Count all lines holding "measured" in the data below and say the number, nothing more.
-.-.-
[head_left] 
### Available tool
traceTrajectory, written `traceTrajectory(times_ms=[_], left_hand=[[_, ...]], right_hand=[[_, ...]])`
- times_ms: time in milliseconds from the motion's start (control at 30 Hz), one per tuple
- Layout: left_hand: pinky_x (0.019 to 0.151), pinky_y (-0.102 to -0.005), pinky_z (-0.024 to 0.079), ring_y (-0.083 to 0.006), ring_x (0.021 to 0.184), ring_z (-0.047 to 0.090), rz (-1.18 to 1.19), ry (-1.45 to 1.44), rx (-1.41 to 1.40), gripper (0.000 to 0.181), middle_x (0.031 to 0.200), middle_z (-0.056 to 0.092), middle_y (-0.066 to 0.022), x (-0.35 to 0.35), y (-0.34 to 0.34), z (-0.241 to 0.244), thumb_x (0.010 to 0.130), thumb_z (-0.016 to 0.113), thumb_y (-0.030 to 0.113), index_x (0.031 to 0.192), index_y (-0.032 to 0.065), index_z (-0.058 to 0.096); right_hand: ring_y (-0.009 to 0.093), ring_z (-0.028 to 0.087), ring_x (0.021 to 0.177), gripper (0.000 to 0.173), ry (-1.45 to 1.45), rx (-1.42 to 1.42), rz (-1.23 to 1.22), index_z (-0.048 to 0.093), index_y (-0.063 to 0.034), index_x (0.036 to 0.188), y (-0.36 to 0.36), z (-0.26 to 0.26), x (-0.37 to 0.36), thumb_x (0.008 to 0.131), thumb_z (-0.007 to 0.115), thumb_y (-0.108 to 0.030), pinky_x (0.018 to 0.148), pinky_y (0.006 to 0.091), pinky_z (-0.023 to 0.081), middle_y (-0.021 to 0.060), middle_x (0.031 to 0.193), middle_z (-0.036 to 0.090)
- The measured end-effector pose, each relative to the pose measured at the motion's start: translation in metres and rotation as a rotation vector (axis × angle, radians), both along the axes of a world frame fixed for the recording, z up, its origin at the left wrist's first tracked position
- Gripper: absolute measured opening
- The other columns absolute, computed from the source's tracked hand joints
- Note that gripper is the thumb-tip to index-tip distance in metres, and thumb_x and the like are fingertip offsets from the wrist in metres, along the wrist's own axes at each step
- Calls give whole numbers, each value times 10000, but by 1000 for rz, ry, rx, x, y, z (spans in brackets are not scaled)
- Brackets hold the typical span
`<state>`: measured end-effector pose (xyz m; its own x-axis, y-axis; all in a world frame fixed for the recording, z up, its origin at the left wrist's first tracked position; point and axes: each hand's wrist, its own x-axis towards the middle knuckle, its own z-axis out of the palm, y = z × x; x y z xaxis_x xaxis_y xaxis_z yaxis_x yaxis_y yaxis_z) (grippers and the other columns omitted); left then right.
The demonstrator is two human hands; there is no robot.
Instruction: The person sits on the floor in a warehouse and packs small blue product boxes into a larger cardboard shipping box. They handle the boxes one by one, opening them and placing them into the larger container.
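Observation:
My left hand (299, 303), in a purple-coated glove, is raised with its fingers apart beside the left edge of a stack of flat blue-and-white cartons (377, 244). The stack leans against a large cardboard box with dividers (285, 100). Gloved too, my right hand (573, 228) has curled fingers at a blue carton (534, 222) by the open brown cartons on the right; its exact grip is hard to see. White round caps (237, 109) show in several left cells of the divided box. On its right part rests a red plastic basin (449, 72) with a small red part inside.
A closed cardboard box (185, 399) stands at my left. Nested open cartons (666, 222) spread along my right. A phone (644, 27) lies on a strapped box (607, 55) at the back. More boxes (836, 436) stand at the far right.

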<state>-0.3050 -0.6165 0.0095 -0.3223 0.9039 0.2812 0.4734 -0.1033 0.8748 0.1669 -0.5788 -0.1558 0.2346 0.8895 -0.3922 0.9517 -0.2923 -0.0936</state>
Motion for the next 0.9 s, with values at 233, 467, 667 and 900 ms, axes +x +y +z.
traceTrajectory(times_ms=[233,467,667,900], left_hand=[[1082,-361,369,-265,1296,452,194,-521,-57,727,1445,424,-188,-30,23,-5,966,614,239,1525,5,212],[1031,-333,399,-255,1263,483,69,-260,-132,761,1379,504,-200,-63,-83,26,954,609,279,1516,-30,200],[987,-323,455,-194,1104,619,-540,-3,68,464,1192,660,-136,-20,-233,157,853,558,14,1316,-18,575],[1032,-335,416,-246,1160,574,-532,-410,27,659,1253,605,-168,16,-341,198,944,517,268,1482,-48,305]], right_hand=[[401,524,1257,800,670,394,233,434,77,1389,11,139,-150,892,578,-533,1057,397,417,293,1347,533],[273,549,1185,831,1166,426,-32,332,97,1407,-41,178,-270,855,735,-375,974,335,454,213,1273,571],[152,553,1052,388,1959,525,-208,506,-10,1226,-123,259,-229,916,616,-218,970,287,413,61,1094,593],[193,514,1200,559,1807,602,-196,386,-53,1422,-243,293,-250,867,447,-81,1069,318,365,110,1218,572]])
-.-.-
**Exercise response:**
3